• **What is needed**
Set down the first line below and each line after it, ending with the one that holds "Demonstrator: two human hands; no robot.". Pictures do not belong in the copy.
■ ■ ■ ■
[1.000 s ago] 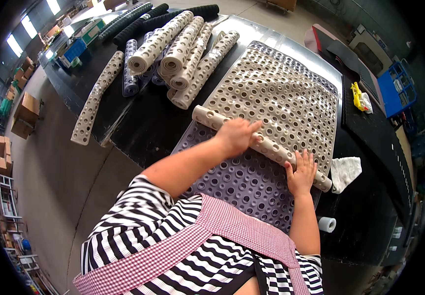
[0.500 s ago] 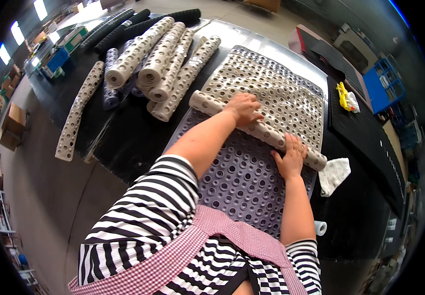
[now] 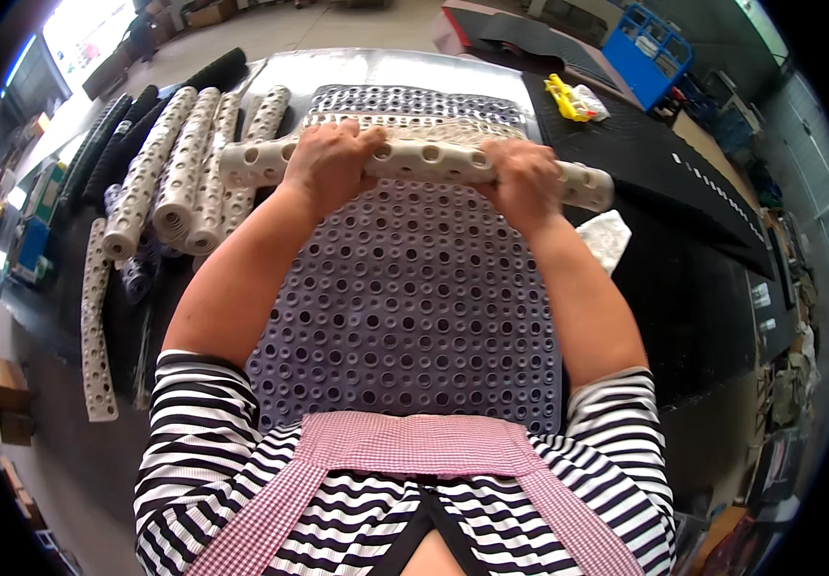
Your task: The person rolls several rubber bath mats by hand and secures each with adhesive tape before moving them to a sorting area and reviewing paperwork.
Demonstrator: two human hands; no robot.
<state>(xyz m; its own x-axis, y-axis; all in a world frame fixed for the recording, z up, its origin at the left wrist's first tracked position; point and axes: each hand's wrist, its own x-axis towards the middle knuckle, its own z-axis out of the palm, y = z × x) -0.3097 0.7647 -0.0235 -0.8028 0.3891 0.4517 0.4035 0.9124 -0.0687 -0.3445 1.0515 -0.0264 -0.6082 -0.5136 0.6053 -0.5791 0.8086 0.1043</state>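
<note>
A beige mat with round holes (image 3: 431, 161) is partly rolled into a tube lying crosswise before me. My left hand (image 3: 331, 165) wraps round the tube left of its middle, and my right hand (image 3: 524, 184) grips it nearer the right end. Both hands are closed; their fingertips are mostly hidden behind the roll. Beneath and on my side of the roll lies a flat purple-grey mat (image 3: 405, 298) with holes and raised rings. A short stretch of beige mat shows beyond the roll, and past it the far end of the purple-grey mat.
Several rolled beige mats (image 3: 152, 173) lie to the left, with black rolls (image 3: 112, 144) behind them. A narrow beige roll (image 3: 97, 326) lies nearest the table's left edge. On the right are a white cloth (image 3: 606, 240), a yellow tool (image 3: 568, 99) and black sheets (image 3: 645, 158).
The roll has moved farther away, leaving more purple-grey mat bare and less beige mat flat. My hands have gone from resting on the roll to gripping it. The view has turned.
</note>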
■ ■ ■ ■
• **Final answer**
[1.000 s ago] 
[0.500 s ago] 
[now] 
Your task: The person rolls several rubber bath mats by hand and secures each with adhesive tape before moving them to a sorting area and reviewing paperwork.
Demonstrator: two human hands; no robot.

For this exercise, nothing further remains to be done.